27 オークション
「ユーマさん、代官様からの手紙を預かっています」
付与魔法ギルドに着くと受付でそう伝えられた。
勇馬は受付で手紙を受け取ると作業部屋に入って封を開けた。
「何だろう、これ?」
入っていたのは何かの招待券である。
また食事の誘いかと思ったが代官からの手紙も入っており目をとおすとそうではないことがわかった。
今回はこの街が主催しているオークションへの招待ということだった。
このオークションに参加するためには代官から参加を認められ、入場料を支払う必要がある。入場料の金額については参加できる資格に応じて違うらしい。
「お詫びの印で無料での招待か」
別に代官が悪いわけではないのだが、先日勇馬が暴漢に襲われたことを知ってその埋め合わせとして招待してくれたという話だった。
勇馬も人並みにはオークションに興味があるにはあった。
今回の招待では勇馬は入場料なしで入ることができる。
しかし、いくらかでも払わなければいけないということであれば行くことはなかっただろう。
所詮はその程度の関心でしかないわけなのだがせっかくの機会ということで勇馬はオークションに参加してみることにした。
「ここがオークション会場か」
ちょうど仕事を休みにしていた日が招待されたオークションの開催日だったことも都合がよかった。
到着したオークション会場はサラヴィの街の中心部にある立派な建物である。
異世界のオークションと聞くと闇の非合法取引というイメージで、地下で夜な夜な開かれているという偏ったイメージを持っていた勇馬はその落差に面食らう。
当然のことながらこの街公認どころかこの街が主催するオークションであるため合法も合法である。
時間もお昼を過ぎた時間で建物に入っていくのは身なりの良い身分の高そうな御仁や恰幅の良い商人といった者たちでだ。

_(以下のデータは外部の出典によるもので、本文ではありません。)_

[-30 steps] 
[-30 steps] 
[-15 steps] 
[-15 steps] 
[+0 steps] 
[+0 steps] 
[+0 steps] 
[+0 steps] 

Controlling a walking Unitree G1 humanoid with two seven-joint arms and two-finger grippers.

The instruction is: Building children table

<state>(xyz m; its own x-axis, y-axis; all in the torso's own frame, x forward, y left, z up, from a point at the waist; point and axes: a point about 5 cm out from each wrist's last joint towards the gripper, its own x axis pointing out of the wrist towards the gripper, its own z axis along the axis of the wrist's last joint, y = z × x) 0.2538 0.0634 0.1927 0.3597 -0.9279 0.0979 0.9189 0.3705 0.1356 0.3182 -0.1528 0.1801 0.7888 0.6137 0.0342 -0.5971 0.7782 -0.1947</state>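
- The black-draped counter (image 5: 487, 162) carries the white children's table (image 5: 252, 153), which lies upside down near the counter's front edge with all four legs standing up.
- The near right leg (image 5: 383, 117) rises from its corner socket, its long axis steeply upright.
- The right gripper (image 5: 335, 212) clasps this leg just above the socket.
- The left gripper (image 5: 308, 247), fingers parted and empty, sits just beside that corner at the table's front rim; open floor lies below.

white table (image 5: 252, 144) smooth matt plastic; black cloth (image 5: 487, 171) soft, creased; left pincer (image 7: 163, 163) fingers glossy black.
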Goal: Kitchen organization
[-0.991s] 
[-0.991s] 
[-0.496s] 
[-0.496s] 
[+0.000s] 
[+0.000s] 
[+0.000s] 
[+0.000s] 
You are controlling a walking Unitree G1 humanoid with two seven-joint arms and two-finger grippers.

オークションに参加するだけでも代官の認可が必要であり、それに加えて入場料も支払わなければならないということでそこらの平民では参加すること自体難しいのが現状である。
オークションにはそのような上流階級が参加することから各自1名は護衛として供の者を連れて行くことができる。
もっとも武器の持ち込みは禁止されているので護衛として同行する者は身体能力の高そうな体格の良い者が多い。
「ユーマ様、早く参りましょう」
今日の護衛はセフィリアである。
実は今日、誰が護衛をするかについては出発前に一悶着あった。
先日はアイリスが護衛をしたので他の3人の誰にするかという話になったが、シェーラは武器がない状態でどこまで戦えるかが未知数であり、ケローネは魔法が使えるとしても近接戦になった際にどこまで対応できるかに疑問が生じた。勿論獣人ということで同世代の人間に比べれば身体能力は上かもしれないがそれらは決め手とはならなかった。
最終的にはセフィリアの得物はフライパンなので会場にも持ちこめそうだというちょっとアレな理由で今日の護衛はセフィリアに決まったのだった。